[Exercise prompt] The answer must match the listing exactly, with every line written out again.

[Dataset]

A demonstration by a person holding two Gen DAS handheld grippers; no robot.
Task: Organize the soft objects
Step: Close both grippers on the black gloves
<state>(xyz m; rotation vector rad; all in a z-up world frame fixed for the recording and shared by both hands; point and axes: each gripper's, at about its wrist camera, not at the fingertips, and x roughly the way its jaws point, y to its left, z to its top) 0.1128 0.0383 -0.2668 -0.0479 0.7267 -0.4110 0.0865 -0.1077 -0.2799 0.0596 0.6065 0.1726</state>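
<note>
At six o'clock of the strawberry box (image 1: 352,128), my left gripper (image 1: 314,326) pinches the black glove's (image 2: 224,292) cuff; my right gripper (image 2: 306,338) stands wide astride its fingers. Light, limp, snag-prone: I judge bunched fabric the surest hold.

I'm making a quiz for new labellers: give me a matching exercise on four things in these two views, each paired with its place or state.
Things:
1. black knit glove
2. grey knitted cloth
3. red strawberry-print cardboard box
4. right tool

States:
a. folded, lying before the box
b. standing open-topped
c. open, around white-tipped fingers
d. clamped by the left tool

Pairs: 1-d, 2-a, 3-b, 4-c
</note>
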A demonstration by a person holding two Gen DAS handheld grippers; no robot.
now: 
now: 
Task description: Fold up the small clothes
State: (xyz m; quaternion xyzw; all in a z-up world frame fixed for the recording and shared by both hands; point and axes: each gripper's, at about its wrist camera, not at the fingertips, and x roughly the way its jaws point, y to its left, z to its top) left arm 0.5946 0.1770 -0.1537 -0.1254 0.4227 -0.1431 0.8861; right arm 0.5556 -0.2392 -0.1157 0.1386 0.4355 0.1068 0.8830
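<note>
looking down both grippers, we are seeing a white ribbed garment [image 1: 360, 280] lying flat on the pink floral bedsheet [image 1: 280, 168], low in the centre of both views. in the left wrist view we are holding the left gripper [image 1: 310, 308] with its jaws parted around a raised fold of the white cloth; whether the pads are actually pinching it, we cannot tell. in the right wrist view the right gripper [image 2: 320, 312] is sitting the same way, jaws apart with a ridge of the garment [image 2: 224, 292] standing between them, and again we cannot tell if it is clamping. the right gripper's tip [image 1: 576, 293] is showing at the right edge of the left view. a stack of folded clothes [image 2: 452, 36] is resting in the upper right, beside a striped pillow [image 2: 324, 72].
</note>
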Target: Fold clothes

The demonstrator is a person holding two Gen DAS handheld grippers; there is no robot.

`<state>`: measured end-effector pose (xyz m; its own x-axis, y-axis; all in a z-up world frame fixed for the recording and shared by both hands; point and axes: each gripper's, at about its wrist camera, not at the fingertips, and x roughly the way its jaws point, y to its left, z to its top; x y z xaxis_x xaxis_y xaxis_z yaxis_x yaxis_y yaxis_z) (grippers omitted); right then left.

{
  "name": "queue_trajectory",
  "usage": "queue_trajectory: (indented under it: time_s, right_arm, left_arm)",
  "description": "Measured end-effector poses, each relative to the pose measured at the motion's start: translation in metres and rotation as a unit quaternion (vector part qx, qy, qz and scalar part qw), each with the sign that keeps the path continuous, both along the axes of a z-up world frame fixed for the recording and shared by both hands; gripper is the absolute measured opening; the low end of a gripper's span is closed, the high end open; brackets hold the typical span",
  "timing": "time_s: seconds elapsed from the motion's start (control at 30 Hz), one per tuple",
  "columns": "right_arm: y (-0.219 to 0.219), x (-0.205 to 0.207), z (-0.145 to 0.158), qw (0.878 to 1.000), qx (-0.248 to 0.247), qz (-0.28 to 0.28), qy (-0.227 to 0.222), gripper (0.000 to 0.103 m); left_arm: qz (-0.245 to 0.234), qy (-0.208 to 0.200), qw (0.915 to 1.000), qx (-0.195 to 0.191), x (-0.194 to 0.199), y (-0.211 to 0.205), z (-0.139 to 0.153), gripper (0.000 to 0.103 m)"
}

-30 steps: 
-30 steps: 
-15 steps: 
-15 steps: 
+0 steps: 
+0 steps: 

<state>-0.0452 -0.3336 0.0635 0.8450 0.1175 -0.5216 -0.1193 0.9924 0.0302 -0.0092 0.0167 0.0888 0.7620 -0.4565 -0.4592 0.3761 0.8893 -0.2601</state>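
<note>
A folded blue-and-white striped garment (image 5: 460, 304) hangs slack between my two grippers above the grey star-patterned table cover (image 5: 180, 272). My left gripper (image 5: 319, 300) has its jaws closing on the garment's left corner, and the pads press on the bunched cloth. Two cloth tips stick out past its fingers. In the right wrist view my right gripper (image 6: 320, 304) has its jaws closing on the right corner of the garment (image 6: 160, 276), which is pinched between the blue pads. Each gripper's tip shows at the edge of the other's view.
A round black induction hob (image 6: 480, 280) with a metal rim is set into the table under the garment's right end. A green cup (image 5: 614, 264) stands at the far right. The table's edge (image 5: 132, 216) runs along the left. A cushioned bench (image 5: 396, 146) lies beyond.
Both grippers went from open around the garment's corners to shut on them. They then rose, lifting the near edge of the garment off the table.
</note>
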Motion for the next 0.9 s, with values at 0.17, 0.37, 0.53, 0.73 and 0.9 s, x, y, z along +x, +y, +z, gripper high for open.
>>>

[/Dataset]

[Final answer]
A demonstration by a person holding two Gen DAS handheld grippers; no robot.
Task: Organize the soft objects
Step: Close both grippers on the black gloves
<state>(xyz m; rotation vector rad; all in a z-up world frame fixed for the recording and shared by both hands; point and axes: each gripper's, at about its wrist camera, not at the fingertips, and x roughly the way its jaws point, y to its left, z to its top) 0.1128 0.0383 -0.2668 -0.0479 0.7267 -0.4110 0.0865 -0.1077 -0.2799 0.0596 0.6065 0.1726</state>
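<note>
At six o'clock of the strawberry box (image 1: 352,128), my left gripper (image 1: 314,326) pinches the black glove's (image 2: 224,292) cuff; my right gripper (image 2: 306,338) stands wide astride its fingers. Light, limp, snag-prone: I judge bunched fabric the surest hold.

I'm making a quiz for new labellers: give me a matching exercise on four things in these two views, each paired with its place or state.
Things:
1. black knit glove
2. grey knitted cloth
3. red strawberry-print cardboard box
4. right tool

States:
a. folded, lying before the box
b. standing open-topped
c. open, around white-tipped fingers
d. clamped by the left tool

Pairs: 1-d, 2-a, 3-b, 4-c
</note>
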A demonstration by a person holding two Gen DAS handheld grippers; no robot.
now: 
now: 
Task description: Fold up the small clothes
State: (xyz m; quaternion xyzw; all in a z-up world frame fixed for the recording and shared by both hands; point and axes: each gripper's, at about its wrist camera, not at the fingertips, and x roughly the way its jaws point, y to its left, z to its top) left arm 0.5946 0.1770 -0.1537 -0.1254 0.4227 -0.1431 0.8861; right arm 0.5556 -0.2392 -0.1157 0.1386 0.4355 0.1068 0.8830
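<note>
looking down both grippers, we are seeing a white ribbed garment [image 1: 360, 280] lying flat on the pink floral bedsheet [image 1: 280, 168], low in the centre of both views. in the left wrist view we are holding the left gripper [image 1: 310, 308] with its jaws parted around a raised fold of the white cloth; whether the pads are actually pinching it, we cannot tell. in the right wrist view the right gripper [image 2: 320, 312] is sitting the same way, jaws apart with a ridge of the garment [image 2: 224, 292] standing between them, and again we cannot tell if it is clamping. the right gripper's tip [image 1: 576, 293] is showing at the right edge of the left view. a stack of folded clothes [image 2: 452, 36] is resting in the upper right, beside a striped pillow [image 2: 324, 72].
</note>
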Target: Fold clothes

The demonstrator is a person holding two Gen DAS handheld grippers; there is no robot.

`<state>`: measured end-effector pose (xyz m; its own x-axis, y-axis; all in a z-up world frame fixed for the recording and shared by both hands; point and axes: each gripper's, at about its wrist camera, not at the fingertips, and x roughly the way its jaws point, y to its left, z to its top; x y z xaxis_x xaxis_y xaxis_z yaxis_x yaxis_y yaxis_z) (grippers omitted); right then left.

{
  "name": "queue_trajectory",
  "usage": "queue_trajectory: (indented under it: time_s, right_arm, left_arm)",
  "description": "Measured end-effector poses, each relative to the pose measured at the motion's start: translation in metres and rotation as a unit quaternion (vector part qx, qy, qz and scalar part qw), each with the sign that keeps the path continuous, both along the axes of a z-up world frame fixed for the recording and shared by both hands; gripper is the absolute measured opening; the low end of a gripper's span is closed, the high end open; brackets hold the typical span",
  "timing": "time_s: seconds elapsed from the motion's start (control at 30 Hz), one per tuple",
  "columns": "right_arm: y (-0.219 to 0.219), x (-0.205 to 0.207), z (-0.145 to 0.158), qw (0.878 to 1.000), qx (-0.248 to 0.247), qz (-0.28 to 0.28), qy (-0.227 to 0.222), gripper (0.000 to 0.103 m); left_arm: qz (-0.245 to 0.234), qy (-0.208 to 0.200), qw (0.915 to 1.000), qx (-0.195 to 0.191), x (-0.194 to 0.199), y (-0.211 to 0.205), z (-0.139 to 0.153), gripper (0.000 to 0.103 m)"
}

-30 steps: 
-30 steps: 
-15 steps: 
-15 steps: 
+0 steps: 
+0 steps: 

<state>-0.0452 -0.3336 0.0635 0.8450 0.1175 -0.5216 -0.1193 0.9924 0.0302 -0.0092 0.0167 0.0888 0.7620 -0.4565 -0.4592 0.3761 0.8893 -0.2601</state>
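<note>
A folded blue-and-white striped garment (image 5: 460, 304) hangs slack between my two grippers above the grey star-patterned table cover (image 5: 180, 272). My left gripper (image 5: 319, 300) has its jaws closing on the garment's left corner, and the pads press on the bunched cloth. Two cloth tips stick out past its fingers. In the right wrist view my right gripper (image 6: 320, 304) has its jaws closing on the right corner of the garment (image 6: 160, 276), which is pinched between the blue pads. Each gripper's tip shows at the edge of the other's view.
A round black induction hob (image 6: 480, 280) with a metal rim is set into the table under the garment's right end. A green cup (image 5: 614, 264) stands at the far right. The table's edge (image 5: 132, 216) runs along the left. A cushioned bench (image 5: 396, 146) lies beyond.
Both grippers went from open around the garment's corners to shut on them. They then rose, lifting the near edge of the garment off the table.
</note>
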Motion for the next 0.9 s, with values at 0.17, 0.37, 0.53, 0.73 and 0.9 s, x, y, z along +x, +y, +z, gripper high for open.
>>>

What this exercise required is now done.